Em junho, o magistrado recebeu R$ 50.215,88 brutos, incluindo vantagens eventuais e pessoais. O rendimento líquido foi de R$ 36.866,52, com o abatimento da Previdência Pública, R$ 5.470,57; do imposto de renda, R$ 7.782,79; e dos descontos diversos de R$ 96.


Em junho, o desembargador já havia sido punido, em uma situação semelhante, quando caminhava pela praia sem máscara e também intimidou um inspetor da Guarda Civil Municipal. O magistrado alega que a Prefeitura de Santos não tem competência legislativa sobre a região, já que ele paga tributos à Marinha do Brasil. Um outro vídeo que circula pelas redes sociais, mostra o desembargador conversando com o guarda municipal. Eduardo Almeida Prado Rocha de Siqueira afirma ao funcionário da Prefeitura que foi professor universitário, conversa em francês e afirma ser irmão “do procurador que cuida dos IPMs [inquéritos policiais militares] no estado de São Paulo”.
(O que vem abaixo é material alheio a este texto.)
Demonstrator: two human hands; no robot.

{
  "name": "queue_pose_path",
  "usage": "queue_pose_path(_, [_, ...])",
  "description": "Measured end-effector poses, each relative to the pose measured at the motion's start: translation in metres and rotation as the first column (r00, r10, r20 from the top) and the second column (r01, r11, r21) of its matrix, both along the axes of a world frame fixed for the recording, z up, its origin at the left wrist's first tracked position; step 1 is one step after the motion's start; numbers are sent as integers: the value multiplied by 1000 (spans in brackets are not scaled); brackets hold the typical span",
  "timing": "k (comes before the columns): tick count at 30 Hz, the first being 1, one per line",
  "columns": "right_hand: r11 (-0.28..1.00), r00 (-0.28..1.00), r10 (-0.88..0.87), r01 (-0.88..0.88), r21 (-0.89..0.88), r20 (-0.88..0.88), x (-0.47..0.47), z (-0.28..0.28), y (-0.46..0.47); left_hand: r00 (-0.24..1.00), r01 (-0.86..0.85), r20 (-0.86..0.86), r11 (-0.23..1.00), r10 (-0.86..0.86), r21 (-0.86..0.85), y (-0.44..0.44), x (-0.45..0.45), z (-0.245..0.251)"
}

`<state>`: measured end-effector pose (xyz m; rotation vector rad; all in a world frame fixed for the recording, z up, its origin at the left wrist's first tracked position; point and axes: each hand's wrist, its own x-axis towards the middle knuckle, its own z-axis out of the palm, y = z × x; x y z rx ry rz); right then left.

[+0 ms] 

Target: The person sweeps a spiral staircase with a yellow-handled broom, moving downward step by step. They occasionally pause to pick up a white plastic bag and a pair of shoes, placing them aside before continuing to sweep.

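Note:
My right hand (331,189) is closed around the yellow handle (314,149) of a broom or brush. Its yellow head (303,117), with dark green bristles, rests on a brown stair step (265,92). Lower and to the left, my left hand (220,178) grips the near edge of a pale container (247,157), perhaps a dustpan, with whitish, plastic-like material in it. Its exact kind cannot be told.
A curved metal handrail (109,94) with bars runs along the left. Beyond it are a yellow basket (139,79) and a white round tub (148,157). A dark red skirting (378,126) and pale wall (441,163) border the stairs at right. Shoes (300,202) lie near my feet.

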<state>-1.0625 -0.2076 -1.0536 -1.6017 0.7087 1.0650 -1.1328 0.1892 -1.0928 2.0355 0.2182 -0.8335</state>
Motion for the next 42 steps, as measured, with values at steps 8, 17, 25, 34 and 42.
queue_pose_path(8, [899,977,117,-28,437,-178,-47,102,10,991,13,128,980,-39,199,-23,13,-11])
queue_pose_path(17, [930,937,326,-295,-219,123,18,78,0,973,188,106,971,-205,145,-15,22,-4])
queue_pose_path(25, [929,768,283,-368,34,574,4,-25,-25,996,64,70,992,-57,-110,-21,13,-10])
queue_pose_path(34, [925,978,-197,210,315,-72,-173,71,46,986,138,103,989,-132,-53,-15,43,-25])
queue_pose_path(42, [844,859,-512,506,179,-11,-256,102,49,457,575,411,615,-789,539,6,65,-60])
A matéria ainda lembra que “além disso, exibe na agenda o contato de chefes da seguranças pública paulista, que supostamente seriam amigos dele e que lhe dariam respaldo. “Eu não quero, mas vocês querem ter um problema, então vocês vão ter um problema”, diz o desembargador, em tom de ameaça. O inspetor explica que a intenção da fiscalização é conscientizar a população. O desembargador ironiza: “Vous parlez français, monsieur? (você fala francês, senhor?, em português)”.

A Prefeitura de Santos afirmou estar prestando total apoio à equipe que fez a abordagem e ressaltou que a multa foi lavrada. A Associação dos Guardas Civis Municipais, por meio do diretor Rodrigo Coutinho, afirmou repudiar o ocorrido e que tomará as medidas judiciais cabíveis.